Si ce test ne doit pas être considéré comme un label, il permet néanmoins de comparer les films entre eux sur la base de ces critères.

De plus, ce test n’étant pas un objet « officiel », les bases de données existantes ne couvrent pas tous les films existants comme certaines des grandes bases de données du cinéma, et chaque évaluation peut être sujette à débat. Selon les festivals, le corpus couvert va de 33 % pour la Berlinale à environ la moitié pour Cannes et la Mostra de Venise, et la quasi-totalité (98 %) des films récompensés par l’Oscar du meilleur long métrage.

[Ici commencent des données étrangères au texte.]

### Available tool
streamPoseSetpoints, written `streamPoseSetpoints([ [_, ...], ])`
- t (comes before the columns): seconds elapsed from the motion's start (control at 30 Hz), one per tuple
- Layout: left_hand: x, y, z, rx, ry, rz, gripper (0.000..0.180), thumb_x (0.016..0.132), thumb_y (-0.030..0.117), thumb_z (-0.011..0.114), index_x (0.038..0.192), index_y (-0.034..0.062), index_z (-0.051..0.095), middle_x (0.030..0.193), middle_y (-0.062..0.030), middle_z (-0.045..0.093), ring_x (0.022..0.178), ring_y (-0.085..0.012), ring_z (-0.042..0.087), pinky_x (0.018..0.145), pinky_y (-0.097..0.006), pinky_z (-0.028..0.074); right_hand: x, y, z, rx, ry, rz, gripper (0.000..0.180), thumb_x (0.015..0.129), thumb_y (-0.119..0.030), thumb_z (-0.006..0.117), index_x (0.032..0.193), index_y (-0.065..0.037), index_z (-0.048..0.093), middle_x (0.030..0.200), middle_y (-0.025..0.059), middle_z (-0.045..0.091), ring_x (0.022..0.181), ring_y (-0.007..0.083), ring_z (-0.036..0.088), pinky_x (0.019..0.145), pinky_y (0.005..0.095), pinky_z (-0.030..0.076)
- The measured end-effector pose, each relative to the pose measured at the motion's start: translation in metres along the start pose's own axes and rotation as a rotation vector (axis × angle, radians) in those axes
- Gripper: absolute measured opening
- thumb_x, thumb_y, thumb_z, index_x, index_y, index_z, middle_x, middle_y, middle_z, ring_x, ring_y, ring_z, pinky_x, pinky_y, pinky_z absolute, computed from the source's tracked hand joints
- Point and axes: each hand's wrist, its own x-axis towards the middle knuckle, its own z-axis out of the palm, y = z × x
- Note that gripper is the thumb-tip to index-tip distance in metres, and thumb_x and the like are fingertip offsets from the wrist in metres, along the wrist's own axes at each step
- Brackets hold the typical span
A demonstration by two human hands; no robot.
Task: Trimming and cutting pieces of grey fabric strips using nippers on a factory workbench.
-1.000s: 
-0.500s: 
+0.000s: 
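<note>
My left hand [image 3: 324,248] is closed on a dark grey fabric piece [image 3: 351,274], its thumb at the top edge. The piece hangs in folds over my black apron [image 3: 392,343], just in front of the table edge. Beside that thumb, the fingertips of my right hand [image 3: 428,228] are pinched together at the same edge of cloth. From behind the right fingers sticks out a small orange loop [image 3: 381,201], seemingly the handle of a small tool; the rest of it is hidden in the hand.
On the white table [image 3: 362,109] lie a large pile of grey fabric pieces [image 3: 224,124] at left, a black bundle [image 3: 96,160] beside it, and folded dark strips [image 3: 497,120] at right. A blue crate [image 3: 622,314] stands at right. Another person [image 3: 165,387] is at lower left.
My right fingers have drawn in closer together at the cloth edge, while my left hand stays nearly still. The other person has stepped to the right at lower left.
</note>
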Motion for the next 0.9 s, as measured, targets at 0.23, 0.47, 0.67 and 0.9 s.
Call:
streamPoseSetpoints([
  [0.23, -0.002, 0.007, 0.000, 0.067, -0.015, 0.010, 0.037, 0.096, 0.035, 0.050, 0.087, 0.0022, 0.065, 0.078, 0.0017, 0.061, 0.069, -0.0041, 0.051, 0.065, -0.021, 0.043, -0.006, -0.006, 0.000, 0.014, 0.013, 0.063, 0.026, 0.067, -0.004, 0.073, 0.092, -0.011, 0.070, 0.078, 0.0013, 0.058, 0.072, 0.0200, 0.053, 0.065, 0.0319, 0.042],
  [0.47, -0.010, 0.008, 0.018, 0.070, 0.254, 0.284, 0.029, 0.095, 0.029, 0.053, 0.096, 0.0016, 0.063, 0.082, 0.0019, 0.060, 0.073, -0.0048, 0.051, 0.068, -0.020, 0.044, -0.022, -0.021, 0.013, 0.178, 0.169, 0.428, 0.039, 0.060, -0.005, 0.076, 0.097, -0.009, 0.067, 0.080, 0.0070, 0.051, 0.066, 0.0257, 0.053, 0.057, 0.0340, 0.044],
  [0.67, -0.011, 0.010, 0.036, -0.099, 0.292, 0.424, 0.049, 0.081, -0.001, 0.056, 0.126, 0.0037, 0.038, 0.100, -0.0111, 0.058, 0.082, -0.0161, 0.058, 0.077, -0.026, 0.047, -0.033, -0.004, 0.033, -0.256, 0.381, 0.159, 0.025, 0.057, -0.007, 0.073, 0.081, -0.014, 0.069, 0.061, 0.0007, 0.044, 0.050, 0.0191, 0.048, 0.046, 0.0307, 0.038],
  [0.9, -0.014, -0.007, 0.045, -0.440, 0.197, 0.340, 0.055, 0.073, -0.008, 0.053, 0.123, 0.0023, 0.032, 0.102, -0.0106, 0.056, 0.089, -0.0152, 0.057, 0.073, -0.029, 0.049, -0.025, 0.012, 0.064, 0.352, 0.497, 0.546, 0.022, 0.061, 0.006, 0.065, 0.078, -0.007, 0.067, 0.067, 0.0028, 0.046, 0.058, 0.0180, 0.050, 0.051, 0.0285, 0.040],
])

Pour les trois festivals dont les résultats commencent à être significatifs, le bilan du point de vue de ce test est mitigé pour la représentation des femmes filmées et scénarisées majoritairement par des hommes (28% des scénaristes des films européens produits entre 2017 et 2021). , selon le Conseil de l’Europe dans son rapport). Aux Oscars, 47 % des films remplissent les trois critères ; le Festival de Cannes, dont la moitié des films ont été étudiés par les bases de données participatives, est proche de ce résultat, avec 44 % des films étudiés remplissant les trois critères. La Mostra de Venise, avec 55 % des films étudiés, fait un peu mieux, avec 61 % des films réussissant le test de Bechdel.

Le manque de parité au cinéma se reflète dans les festivals, mais ce n’est qu’un reflet plein de paillettes. En France, les mesures prises par le Centre National du Cinéma et de l’image animée (CNC), comme la prime parité ou l’exigence de parité dans les jurys des festivals, commencent à porter leurs fruits, et le CNC les étudiera en un rapport qui sera publié en 2022.

La parité ne pourra progresser que lorsque l’ensemble du secteur, qu’il s’agisse des études cinématographiques, du financement des films ou des équipes techniques et artistiques, sera féminisé.